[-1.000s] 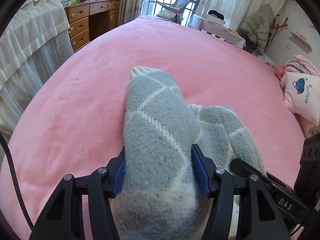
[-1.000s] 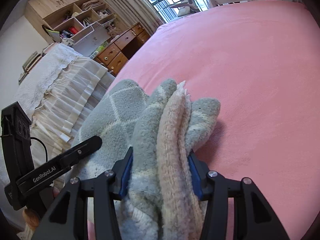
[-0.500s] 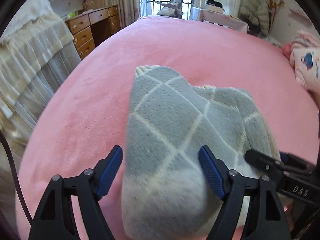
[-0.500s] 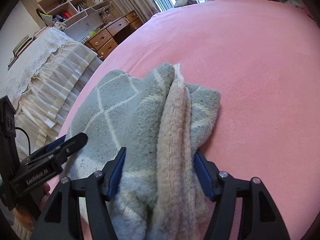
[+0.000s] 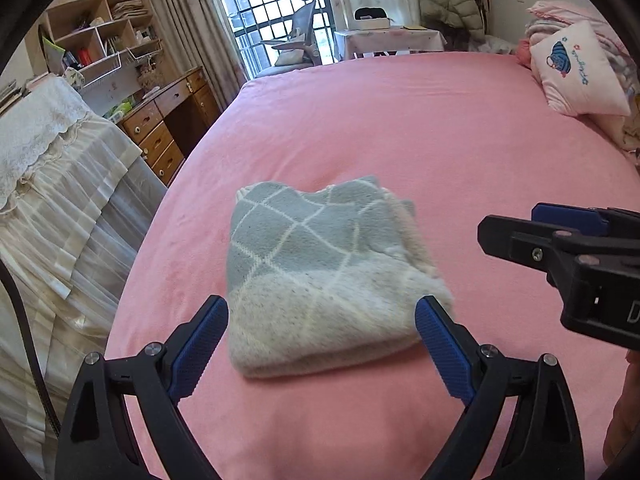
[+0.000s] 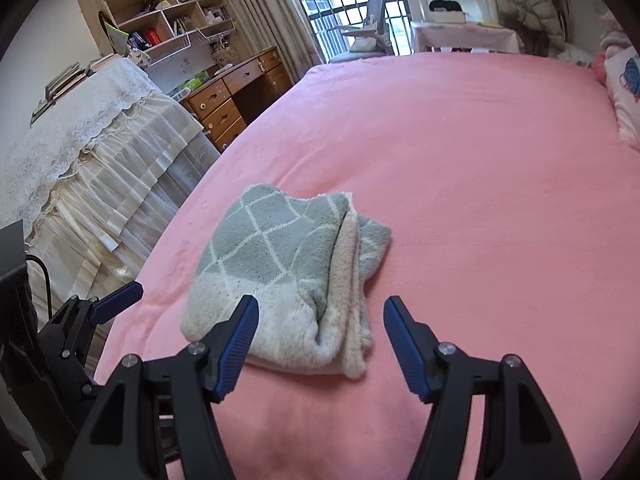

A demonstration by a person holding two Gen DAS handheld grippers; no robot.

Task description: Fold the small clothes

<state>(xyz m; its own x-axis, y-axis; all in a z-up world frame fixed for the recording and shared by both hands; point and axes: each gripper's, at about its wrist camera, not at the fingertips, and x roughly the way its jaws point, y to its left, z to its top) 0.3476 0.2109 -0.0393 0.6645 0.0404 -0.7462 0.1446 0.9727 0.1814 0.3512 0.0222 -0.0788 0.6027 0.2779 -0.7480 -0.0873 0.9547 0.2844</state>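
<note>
Here, on the pink bed (image 5: 400, 120), I have both grippers held just above the bedcover with nothing between their blue pads. My left gripper (image 5: 322, 338) has its jaws spread wide, wider than the folded garment (image 5: 320, 268) lying ahead of it, and it touches no fabric. My right gripper (image 6: 320, 338) is likewise spread apart and empty; seen from the left wrist camera it juts in from the right side, with only a cut-off white letter "D" readable on its black body.

The folded garment, a grey knit with a white diamond grid and a pale fleecy band at its near end, lies flat near the bed's left edge, closer to the near end than to the far end. From the right wrist camera its right side shows stacked layers, with a cream fleece lining between grey folds.

A pink pillow (image 5: 576, 72) sits at the bed's far right corner; it bears a blue embroidered figure and a line of small script that I cannot read. Left of the bed stand a piece of furniture draped in a white lace cover (image 6: 92, 152) and a wooden desk (image 6: 236, 92) with drawers under open shelves.
</note>
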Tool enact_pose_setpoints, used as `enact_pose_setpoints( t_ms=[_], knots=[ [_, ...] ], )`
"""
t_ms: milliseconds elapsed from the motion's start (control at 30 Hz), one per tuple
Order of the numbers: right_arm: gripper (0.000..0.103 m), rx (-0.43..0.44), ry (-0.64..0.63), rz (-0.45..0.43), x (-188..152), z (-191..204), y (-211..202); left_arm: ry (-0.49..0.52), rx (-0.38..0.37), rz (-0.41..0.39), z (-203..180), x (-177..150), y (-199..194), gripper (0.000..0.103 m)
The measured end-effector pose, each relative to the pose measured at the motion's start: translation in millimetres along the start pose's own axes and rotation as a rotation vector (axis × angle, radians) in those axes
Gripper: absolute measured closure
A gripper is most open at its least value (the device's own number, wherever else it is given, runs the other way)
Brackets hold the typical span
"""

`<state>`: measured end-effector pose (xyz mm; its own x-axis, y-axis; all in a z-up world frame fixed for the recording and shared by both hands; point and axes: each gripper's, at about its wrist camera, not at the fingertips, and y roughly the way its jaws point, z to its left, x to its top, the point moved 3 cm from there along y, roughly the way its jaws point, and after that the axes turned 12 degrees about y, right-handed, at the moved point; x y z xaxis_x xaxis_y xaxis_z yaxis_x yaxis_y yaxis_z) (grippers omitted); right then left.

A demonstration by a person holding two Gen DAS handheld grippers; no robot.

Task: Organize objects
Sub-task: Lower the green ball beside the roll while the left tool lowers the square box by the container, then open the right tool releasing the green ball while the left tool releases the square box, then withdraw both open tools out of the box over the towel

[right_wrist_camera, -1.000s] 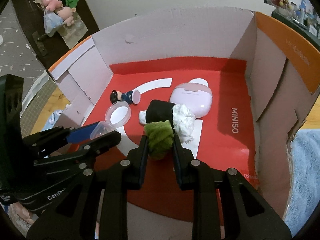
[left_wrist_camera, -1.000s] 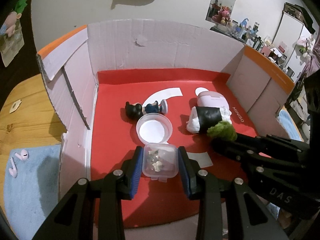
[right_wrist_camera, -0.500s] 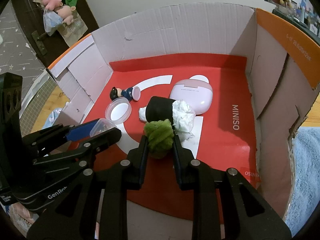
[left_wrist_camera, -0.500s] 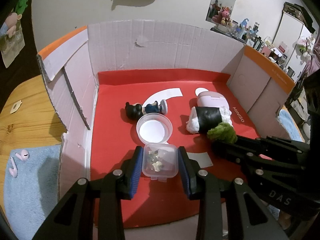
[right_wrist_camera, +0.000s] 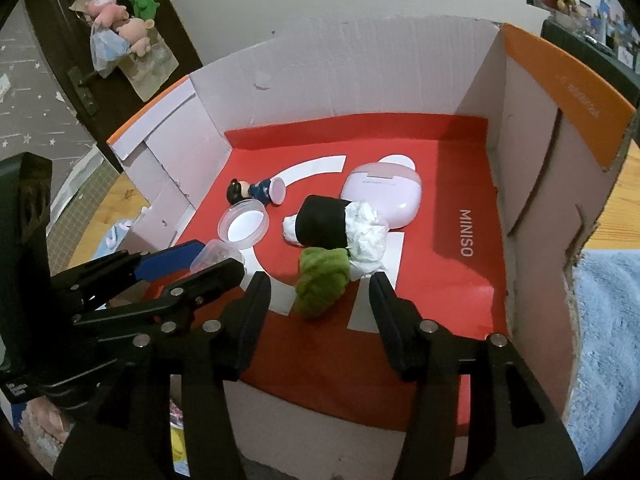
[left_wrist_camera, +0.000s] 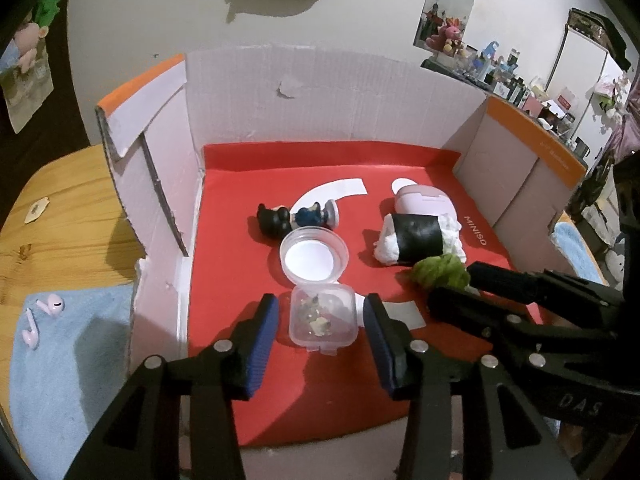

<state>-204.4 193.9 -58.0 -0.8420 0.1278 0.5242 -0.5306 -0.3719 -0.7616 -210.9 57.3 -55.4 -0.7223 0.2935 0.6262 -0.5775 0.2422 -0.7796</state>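
A small clear plastic box point(left_wrist_camera: 322, 315) with bits inside rests on the red floor of a cardboard box point(left_wrist_camera: 328, 84). My left gripper point(left_wrist_camera: 320, 322) is open, its blue pads either side of the clear box, apart from it. A green fuzzy ball point(right_wrist_camera: 321, 281) lies on the red floor against a black-wrapped white rice-ball toy point(right_wrist_camera: 334, 226). My right gripper point(right_wrist_camera: 318, 298) is open around the green ball, not touching it. The ball also shows in the left wrist view point(left_wrist_camera: 440, 271).
Inside the box lie a round clear lid point(left_wrist_camera: 313, 255), a small figurine point(left_wrist_camera: 296, 218) and a pink earbud case point(right_wrist_camera: 384, 194). Pink earbuds point(left_wrist_camera: 44, 316) lie on a blue towel point(left_wrist_camera: 64, 364) left of the box. Cardboard walls enclose three sides.
Both grippers have opened: the left let go of the clear box and the right let go of the green ball. Both objects now rest on the red floor.
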Motion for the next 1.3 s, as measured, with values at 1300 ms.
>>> enact_pose_setpoints(
  t_ms=[1300],
  knots=[
    [0.035,0.021,-0.042,-0.060,-23,19,-48,0.010,0.061,-0.071,-8,-14,-40,0.031]
  ],
)
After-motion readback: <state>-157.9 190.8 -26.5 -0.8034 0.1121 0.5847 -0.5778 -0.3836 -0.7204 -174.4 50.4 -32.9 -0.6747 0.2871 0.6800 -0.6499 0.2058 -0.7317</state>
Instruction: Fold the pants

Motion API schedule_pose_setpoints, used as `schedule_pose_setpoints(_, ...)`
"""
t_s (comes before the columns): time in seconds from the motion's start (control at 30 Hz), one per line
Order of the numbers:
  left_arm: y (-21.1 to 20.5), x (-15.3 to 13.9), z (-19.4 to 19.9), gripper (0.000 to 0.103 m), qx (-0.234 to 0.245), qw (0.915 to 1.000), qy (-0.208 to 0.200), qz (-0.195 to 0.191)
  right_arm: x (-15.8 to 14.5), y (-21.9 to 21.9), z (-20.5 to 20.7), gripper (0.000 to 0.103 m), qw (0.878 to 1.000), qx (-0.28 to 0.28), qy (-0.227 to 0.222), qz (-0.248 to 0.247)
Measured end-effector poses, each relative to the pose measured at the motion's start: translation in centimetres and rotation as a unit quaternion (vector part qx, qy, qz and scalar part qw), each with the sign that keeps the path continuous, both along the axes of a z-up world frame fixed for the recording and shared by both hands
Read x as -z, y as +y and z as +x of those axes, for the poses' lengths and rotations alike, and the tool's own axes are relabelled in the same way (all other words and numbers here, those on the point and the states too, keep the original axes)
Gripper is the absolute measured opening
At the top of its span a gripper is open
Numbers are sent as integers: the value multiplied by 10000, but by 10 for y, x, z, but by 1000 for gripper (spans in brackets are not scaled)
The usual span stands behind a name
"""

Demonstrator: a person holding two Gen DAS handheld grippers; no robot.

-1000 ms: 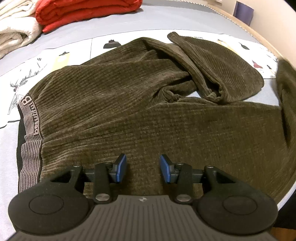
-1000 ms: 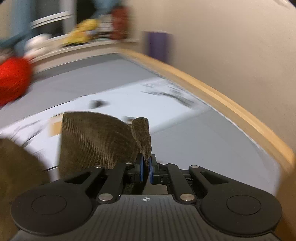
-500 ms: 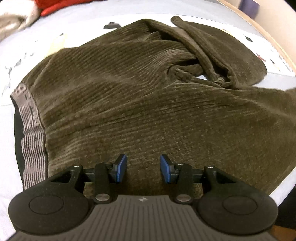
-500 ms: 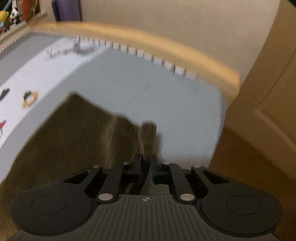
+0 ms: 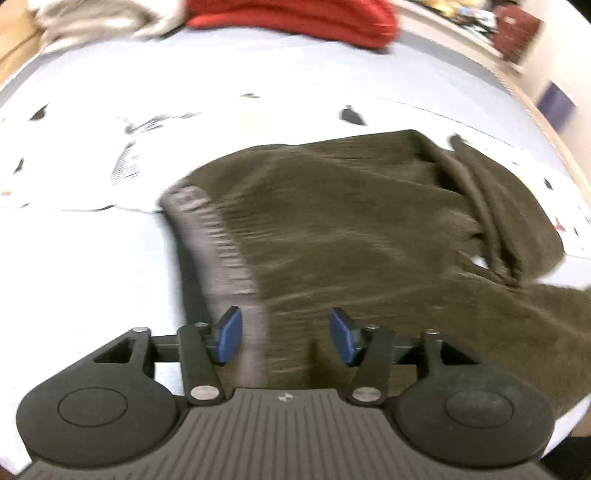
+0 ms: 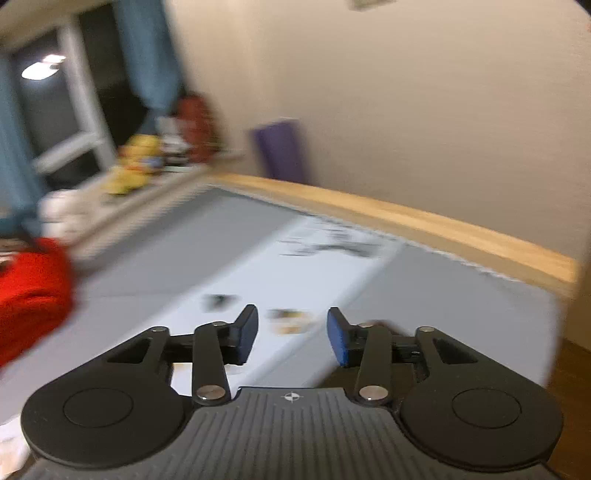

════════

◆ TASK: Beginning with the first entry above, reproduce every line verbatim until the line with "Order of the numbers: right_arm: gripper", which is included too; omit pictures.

◆ EXERCISE RESULT:
[-1.000s] 
[-1.000s] 
[-0.500s] 
[-0.500s] 
[+0.000s] 
[+0.000s] 

A demonstration by a person holding two Gen DAS handheld grippers; no robot.

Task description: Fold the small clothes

<state>(xyz m; its own x-axis, y-axis; all in a z-up world frame fixed for the recording and shared by both hands; point and axes: each gripper's, at about its wrist camera, not at the fingertips, and x roughly the way its jaws point, y to its left, z to its top) 0.3476 0.2109 -0.0393 0.6645 0.0404 -0.7462 0.1446 0.9727 0.1814 0.3512 0.0222 -0.0788 0.6027 0.2779 -0.7480 -0.0873 0.9547 0.2844</state>
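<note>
Here, on the pink bed (image 5: 400, 120), I have both grippers held just above the bedcover with nothing between their blue pads. My left gripper (image 5: 322, 338) has its jaws spread wide, wider than the folded garment (image 5: 320, 268) lying ahead of it, and it touches no fabric. My right gripper (image 6: 320, 338) is likewise spread apart and empty; seen from the left wrist camera it juts in from the right side, with only a cut-off white letter "D" readable on its black body.

The folded garment, a grey knit with a white diamond grid and a pale fleecy band at its near end, lies flat near the bed's left edge, closer to the near end than to the far end. From the right wrist camera its right side shows stacked layers, with a cream fleece lining between grey folds.

A pink pillow (image 5: 576, 72) sits at the bed's far right corner; it bears a blue embroidered figure and a line of small script that I cannot read. Left of the bed stand a piece of furniture draped in a white lace cover (image 6: 92, 152) and a wooden desk (image 6: 236, 92) with drawers under open shelves.
</note>
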Tool enact_pose_setpoints, used as `enact_pose_setpoints( t_ms=[_], knots=[ [_, ...] ], )`
"""
t_ms: milliseconds elapsed from the motion's start (control at 30 Hz), one per tuple
Order of the numbers: right_arm: gripper (0.000..0.103 m), rx (-0.43..0.44), ry (-0.64..0.63), rz (-0.45..0.43), x (-188..152), z (-191..204), y (-211..202); left_arm: ry (-0.49..0.52), rx (-0.38..0.37), rz (-0.41..0.39), z (-203..180), x (-177..150), y (-199..194), gripper (0.000..0.103 m)

Nothing else is part of this output.